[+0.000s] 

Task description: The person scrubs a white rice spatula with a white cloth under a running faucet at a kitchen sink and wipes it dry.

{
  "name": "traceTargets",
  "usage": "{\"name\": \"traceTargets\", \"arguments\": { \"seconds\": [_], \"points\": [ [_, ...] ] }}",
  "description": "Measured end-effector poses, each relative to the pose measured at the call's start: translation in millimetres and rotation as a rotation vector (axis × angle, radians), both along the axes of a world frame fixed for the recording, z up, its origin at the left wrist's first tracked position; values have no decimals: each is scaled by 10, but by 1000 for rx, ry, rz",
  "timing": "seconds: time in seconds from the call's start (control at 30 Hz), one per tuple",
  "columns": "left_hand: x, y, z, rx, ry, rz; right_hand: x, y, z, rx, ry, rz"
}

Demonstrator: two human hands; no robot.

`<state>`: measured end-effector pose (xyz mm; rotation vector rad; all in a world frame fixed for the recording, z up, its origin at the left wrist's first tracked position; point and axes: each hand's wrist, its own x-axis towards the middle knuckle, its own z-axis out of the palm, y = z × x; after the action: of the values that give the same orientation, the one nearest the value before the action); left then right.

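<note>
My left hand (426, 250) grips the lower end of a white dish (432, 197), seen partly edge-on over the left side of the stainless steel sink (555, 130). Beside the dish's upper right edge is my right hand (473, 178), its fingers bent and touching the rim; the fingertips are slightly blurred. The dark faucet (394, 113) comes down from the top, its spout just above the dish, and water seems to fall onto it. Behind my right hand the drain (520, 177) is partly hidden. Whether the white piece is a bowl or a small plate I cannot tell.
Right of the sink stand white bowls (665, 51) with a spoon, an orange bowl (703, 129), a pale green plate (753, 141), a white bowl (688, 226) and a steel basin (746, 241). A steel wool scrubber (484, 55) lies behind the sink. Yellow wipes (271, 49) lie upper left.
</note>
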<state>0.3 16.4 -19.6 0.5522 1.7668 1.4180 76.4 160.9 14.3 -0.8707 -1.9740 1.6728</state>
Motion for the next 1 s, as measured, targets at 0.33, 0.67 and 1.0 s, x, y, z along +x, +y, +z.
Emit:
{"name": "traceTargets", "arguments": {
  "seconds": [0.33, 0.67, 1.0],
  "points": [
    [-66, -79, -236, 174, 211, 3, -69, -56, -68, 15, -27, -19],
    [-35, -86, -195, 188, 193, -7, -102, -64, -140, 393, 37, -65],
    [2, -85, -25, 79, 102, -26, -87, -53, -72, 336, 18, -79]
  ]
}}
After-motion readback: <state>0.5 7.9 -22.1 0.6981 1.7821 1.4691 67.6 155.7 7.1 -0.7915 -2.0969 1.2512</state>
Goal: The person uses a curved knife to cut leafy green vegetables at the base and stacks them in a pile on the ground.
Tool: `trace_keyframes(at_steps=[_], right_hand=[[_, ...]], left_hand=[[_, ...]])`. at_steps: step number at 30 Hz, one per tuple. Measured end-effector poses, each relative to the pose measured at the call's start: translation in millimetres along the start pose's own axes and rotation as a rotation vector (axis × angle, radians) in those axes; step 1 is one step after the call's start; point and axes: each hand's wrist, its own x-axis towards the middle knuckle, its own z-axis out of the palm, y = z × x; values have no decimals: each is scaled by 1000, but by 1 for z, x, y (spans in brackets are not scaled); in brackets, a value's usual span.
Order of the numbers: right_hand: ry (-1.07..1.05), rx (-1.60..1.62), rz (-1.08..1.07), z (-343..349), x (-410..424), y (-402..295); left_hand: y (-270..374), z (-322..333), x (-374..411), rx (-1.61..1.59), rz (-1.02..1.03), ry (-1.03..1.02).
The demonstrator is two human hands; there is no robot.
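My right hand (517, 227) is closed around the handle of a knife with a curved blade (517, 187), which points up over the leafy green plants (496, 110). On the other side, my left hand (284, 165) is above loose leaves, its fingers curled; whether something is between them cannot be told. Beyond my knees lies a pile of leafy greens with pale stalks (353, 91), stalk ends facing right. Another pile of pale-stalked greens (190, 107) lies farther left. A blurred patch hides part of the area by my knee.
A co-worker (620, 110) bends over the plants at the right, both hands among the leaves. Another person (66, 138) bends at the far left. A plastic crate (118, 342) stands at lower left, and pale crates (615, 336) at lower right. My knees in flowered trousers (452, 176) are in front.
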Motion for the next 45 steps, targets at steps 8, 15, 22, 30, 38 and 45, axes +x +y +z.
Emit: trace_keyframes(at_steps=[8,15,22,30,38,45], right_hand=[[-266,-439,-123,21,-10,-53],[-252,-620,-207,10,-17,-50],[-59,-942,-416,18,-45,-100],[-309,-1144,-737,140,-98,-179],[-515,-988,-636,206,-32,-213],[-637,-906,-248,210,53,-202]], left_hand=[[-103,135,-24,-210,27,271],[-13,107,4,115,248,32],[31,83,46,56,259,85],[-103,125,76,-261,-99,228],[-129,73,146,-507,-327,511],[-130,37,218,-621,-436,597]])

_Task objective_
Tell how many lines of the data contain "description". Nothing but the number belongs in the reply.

_Written response_
2